Jusqu'à présent, le secteur viticole était exempt de ces règles d'étiquetage, contrairement à la bière et aux spiritueux, qui les appliquent déjà. Ce règlement, référencé 2 021/2117, vise à améliorer les informations fournies au consommateur, notamment en ce qui concerne les ingrédients, leur valeur nutritionnelle, etc. Les producteurs disposeront de deux choix pour présenter ces informations : sur une étiquette en papier classique ou via un code QR électronique.
Contenu obligatoire des nouvelles étiquettes
Le raisin constituant l'ingrédient principal, la liste des composants devra inclure toutes les substances ajoutées lors de la fabrication, classées par ordre décroissant de poids. Concernant les informations nutritionnelles, l'étiquette papier pourra se limiter à la valeur énergétique, représentée par le symbole "E" (pour énergie), en kilojoules (kJ) ou en kilocalories (kcal) pour 100 ml. Toutefois, une présentation complète devra être accessible électroniquement, selon les indications présentes sur l'étiquette ou l'emballage. Les vins déjà étiquetés avant la date butoir ne nécessiteront pas de modifications et pourront rester sur le marché jusqu'à épuisement des stocks, comme précisé par la DGCCRF.

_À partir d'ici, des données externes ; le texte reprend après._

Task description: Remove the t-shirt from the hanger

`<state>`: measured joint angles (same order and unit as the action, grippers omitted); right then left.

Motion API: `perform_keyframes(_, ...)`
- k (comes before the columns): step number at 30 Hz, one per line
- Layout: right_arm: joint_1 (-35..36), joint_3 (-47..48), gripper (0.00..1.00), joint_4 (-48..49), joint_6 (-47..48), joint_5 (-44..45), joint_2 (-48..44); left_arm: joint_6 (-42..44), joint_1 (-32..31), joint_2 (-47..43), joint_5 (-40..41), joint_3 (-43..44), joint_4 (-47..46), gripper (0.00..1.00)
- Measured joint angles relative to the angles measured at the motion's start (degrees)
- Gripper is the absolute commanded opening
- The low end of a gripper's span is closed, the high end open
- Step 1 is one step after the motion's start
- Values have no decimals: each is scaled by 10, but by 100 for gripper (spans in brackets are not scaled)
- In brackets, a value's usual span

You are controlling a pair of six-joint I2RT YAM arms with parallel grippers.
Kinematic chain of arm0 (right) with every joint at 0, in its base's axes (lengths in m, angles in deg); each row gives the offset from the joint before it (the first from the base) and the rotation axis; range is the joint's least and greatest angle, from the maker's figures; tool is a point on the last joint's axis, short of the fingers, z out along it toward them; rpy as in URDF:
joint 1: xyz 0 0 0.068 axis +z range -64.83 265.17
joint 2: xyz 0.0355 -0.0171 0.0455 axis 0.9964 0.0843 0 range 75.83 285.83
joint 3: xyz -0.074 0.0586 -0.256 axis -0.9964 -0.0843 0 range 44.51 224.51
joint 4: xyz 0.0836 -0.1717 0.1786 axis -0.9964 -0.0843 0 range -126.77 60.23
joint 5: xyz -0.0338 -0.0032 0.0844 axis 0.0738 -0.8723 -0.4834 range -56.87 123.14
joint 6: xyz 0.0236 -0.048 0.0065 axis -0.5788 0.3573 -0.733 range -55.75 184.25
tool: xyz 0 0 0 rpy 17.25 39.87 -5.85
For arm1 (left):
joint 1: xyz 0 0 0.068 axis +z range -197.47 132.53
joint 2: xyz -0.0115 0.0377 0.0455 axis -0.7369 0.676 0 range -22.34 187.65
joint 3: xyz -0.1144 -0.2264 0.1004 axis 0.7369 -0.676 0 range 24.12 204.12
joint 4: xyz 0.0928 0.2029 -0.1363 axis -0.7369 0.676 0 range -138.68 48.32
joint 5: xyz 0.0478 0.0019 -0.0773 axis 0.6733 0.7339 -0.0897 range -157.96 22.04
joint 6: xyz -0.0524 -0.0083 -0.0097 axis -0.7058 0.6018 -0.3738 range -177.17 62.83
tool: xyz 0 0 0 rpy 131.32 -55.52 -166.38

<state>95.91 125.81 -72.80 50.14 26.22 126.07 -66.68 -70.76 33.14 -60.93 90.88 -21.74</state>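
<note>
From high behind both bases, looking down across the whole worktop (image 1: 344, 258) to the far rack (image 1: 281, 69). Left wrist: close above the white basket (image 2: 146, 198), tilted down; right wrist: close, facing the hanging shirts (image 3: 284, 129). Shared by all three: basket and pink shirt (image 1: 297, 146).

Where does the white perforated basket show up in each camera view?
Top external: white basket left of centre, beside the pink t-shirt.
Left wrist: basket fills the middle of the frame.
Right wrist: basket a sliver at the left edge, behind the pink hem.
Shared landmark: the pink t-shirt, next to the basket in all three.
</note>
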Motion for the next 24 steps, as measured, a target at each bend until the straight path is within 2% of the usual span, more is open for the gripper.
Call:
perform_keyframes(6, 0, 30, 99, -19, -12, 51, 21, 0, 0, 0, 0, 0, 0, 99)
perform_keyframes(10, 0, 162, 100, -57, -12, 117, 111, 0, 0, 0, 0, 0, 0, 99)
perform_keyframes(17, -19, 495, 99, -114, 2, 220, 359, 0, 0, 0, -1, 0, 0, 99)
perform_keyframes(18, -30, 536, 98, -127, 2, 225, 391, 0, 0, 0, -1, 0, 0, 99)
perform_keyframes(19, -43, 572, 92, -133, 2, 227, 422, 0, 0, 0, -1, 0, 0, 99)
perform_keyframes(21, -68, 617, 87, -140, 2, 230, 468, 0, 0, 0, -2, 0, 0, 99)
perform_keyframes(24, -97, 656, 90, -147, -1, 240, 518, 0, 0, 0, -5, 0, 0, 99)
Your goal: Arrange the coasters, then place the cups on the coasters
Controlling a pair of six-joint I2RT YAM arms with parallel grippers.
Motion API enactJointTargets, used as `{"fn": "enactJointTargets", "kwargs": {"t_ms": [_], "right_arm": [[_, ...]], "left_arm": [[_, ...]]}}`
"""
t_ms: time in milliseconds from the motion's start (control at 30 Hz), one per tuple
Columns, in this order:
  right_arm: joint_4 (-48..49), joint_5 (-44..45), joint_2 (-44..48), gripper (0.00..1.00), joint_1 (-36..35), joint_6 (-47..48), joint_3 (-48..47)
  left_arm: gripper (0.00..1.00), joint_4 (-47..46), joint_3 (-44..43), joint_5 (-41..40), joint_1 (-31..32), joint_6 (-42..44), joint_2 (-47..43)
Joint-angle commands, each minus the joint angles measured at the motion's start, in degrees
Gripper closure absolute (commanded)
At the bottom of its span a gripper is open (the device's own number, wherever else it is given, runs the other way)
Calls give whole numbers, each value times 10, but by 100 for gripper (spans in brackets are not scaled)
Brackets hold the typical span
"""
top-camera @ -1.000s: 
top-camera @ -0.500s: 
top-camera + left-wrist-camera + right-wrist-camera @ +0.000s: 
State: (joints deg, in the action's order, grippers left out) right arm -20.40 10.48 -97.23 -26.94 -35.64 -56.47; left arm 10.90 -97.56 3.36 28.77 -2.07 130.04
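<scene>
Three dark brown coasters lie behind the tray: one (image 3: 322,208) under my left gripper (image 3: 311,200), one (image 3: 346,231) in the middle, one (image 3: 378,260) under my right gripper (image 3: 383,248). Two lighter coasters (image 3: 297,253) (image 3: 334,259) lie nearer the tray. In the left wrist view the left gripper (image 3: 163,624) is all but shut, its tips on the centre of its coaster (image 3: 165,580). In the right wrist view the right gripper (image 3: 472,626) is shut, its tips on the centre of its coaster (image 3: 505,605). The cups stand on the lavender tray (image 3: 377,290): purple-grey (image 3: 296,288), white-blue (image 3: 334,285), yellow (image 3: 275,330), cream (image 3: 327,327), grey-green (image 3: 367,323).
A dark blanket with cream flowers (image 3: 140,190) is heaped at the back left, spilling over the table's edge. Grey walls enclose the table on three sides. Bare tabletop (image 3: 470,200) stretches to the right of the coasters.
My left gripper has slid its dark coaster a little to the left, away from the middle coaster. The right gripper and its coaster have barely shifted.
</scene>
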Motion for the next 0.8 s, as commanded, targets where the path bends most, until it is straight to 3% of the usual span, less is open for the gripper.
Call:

Les additifs dans le vin : cadre légal et enjeux de santé
En France, la production viticole est soumise à des réglementations strictes en matière d'additifs. Actuellement, 49 additifs sont autorisés pour les vins conventionnels, tandis que les productions biologiques en comptent 38. Dans le cas du vin naturel, seul le dioxyde de soufre, également connu sous le nom de sulfites (E220), est permis à doses modérées. Les sulfites jouent un rôle crucial dans la prévention de l'oxydation et l'inhibition de certaines levures et bactéries. Cependant, ils peuvent provoquer des réactions allergiques chez des personnes sensibles. Ce fait a conduit à l'obligation d'indiquer "contient des sulfites" sur les étiquettes, soulevant ainsi des préoccupations de santé publique autour de leur utilisation.